**Instructions for the task:**
Pictures aside, write out the data exactly as it reads.

**Exercise data:**
"""
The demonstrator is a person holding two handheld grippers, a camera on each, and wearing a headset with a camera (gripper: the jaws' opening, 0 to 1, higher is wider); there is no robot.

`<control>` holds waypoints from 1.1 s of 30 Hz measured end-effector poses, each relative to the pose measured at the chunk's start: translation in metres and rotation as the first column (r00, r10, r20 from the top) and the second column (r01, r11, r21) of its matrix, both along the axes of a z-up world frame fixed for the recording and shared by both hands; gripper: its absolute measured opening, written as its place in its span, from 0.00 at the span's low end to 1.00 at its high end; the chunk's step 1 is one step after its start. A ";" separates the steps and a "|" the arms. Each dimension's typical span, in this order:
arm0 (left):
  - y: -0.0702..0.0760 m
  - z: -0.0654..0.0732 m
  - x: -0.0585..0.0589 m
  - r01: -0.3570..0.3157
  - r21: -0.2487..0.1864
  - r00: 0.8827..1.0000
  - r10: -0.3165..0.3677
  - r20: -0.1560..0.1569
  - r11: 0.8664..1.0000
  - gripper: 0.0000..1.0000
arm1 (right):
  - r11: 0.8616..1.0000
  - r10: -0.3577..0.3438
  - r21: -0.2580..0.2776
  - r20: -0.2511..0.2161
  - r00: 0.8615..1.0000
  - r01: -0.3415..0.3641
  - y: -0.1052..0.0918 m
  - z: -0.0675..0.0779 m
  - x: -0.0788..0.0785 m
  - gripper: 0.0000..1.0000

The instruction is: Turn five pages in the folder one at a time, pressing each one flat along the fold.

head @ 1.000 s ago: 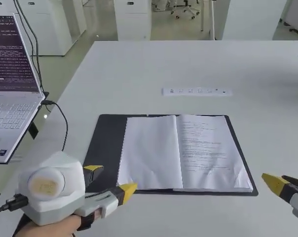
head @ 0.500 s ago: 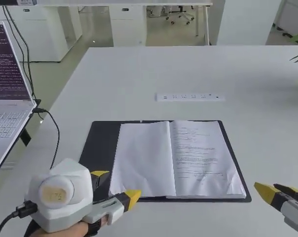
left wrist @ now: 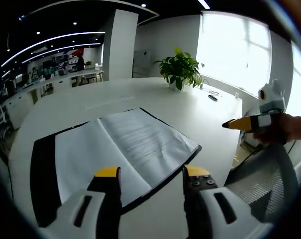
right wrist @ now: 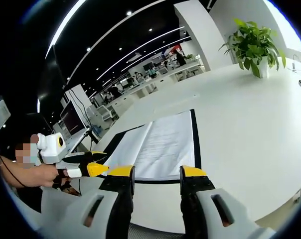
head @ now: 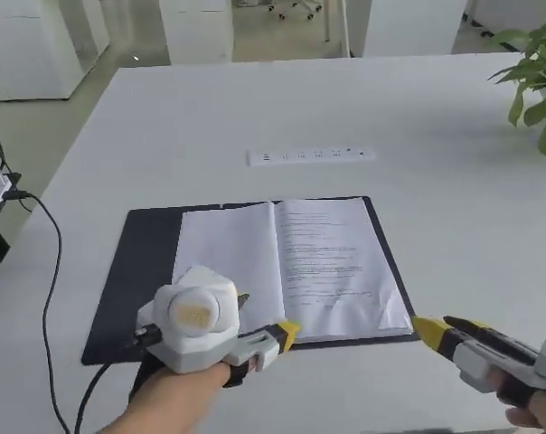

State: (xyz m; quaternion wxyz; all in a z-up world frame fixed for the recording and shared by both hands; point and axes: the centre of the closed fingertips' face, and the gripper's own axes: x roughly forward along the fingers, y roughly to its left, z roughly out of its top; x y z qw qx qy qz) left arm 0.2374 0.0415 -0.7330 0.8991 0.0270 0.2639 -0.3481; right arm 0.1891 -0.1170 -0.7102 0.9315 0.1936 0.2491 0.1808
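**Right gripper nearest the printed page**

The folder [head: 145, 271] lies open on the table [head: 454, 117], its fold [head: 277, 262] running away from the person. The near outer corner of the printed page [head: 332, 262] sits just left of the right gripper [head: 438, 326], the closer one, whose jaws are parted and empty. The left gripper [head: 265, 316], also parted and empty, hovers at the folder's front edge by the fold.
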 end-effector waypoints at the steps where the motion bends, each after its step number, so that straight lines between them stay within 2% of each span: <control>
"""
**Reply:**
The demonstrator is a person holding two handheld grippers, a camera on each, and wearing a headset with a camera (gripper: the jaws' opening, 0 to 1, higher is wider); there is no robot.

`<control>` holds waypoints from 1.1 s of 30 Hz measured end-effector poses, each relative to the pose measured at the chunk's start: translation in metres and rotation as the first column (r00, r10, r20 from the top) and the second column (r01, r11, r21) of its matrix, both along the axes of a z-up world frame fixed for the recording and shared by both hands; gripper: its absolute measured opening, written as its place in its span, from 0.00 at the span's low end to 1.00 at its high end; the chunk's step 1 is one step after its start. A ";" separates the steps and a "|" the arms. Each dimension's typical span, in this order:
arm0 (left):
  - y: -0.0702..0.0760 m
  - z: -0.0654..0.0732 m
  - x: -0.0585..0.0589 m
  - r01: -0.3570..0.3157
  - r21: -0.2487..0.1864
  - r00: 0.8827..1.0000
  - r10: -0.3165..0.3677
  - r20: -0.1560..0.1569
  - r11: 0.8664..1.0000
  - gripper: 0.0000..1.0000
arm1 (right):
  - r11: 0.8616..1.0000
  - r10: -0.3577..0.3438
  - r21: -0.2580..0.2776
  - r20: -0.2511..0.2161
  - r00: 0.8615..1.0000
  - r01: -0.3415..0.3641
  - y: -0.1052..0.0918 m
  - z: -0.0675..0.0779 m
  - x: -0.0788..0.0785 m
  - gripper: 0.0000..1.0000

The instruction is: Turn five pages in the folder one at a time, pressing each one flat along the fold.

head @ 1.000 s ago: 
head @ 0.500 s ago: 
left wrist @ now: 
right wrist @ now: 
head @ now: 

State: (xyz m; quaternion wxyz; all in a z-up world frame fixed for the recording and shared by both hands; point and axes: the centre of the closed fingertips' face, and the gripper's own axes: x roughly forward along the fingers, y roughly to its left, z roughly out of its top; x y z qw qx qy qz) left arm 0.2374 0.0415 -0.7330 0.8991 0.0270 0.2639 -0.3481; right arm 0.1891 -0.1170 -0.7102 0.9315 0.1936 0.2491 0.1808
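**Right gripper nearest the printed page**

The folder [head: 145, 271] lies open on the table [head: 454, 117], its fold [head: 277, 262] running away from the person. The near outer corner of the printed page [head: 332, 262] sits just left of the right gripper [head: 438, 326], the closer one, whose jaws are parted and empty. The left gripper [head: 265, 316], also parted and empty, hovers at the folder's front edge by the fold.
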 end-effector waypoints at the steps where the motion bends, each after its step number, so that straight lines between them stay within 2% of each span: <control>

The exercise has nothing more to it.